- _Work instruction_: What is needed is a copy of each line in the listing below that contains "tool".

- _Information provided_:
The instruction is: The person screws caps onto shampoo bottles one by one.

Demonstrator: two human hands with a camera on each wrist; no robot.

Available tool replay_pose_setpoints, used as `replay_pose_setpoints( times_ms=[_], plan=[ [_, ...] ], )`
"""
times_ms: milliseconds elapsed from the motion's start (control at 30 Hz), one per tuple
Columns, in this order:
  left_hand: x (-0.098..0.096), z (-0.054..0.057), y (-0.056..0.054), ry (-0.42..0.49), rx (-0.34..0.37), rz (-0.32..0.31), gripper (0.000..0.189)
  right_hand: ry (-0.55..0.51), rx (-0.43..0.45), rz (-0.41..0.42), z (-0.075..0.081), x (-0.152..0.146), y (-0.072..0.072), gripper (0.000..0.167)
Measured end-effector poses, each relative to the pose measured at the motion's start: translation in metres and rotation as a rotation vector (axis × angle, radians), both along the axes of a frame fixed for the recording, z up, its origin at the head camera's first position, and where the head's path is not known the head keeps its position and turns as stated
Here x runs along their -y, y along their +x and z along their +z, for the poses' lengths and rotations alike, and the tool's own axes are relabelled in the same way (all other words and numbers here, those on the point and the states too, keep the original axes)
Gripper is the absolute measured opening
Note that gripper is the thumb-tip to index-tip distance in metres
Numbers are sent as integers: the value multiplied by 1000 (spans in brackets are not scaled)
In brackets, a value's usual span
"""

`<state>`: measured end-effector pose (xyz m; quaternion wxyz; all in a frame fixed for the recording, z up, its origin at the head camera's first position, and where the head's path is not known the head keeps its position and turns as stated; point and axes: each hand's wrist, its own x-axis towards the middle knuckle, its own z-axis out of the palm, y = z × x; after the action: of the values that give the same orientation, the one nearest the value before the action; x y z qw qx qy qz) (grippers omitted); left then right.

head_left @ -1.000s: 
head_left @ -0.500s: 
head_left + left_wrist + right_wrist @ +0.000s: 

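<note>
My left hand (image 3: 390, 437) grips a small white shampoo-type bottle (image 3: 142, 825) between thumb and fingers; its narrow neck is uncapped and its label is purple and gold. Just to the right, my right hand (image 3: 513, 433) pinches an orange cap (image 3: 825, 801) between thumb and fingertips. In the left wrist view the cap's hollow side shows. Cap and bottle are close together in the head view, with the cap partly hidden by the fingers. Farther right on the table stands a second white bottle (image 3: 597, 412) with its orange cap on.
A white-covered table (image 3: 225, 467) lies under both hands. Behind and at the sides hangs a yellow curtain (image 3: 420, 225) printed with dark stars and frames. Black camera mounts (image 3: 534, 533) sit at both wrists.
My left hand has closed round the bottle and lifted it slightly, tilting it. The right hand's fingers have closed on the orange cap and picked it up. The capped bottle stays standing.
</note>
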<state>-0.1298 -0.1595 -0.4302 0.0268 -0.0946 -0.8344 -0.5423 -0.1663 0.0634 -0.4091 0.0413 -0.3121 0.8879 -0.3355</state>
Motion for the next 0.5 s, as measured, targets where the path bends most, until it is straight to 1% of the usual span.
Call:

- _Result of the task_:
Available tool replay_pose_setpoints, used as `replay_pose_setpoints( times_ms=[_], plan=[ [_, ...] ], )`
Here x runs along their -y, y along their +x and z along their +z, for the poses' lengths and rotations alike, and the tool's own axes are relabelled in the same way (all other words and numbers here, those on the point and the states too, keep the original axes)

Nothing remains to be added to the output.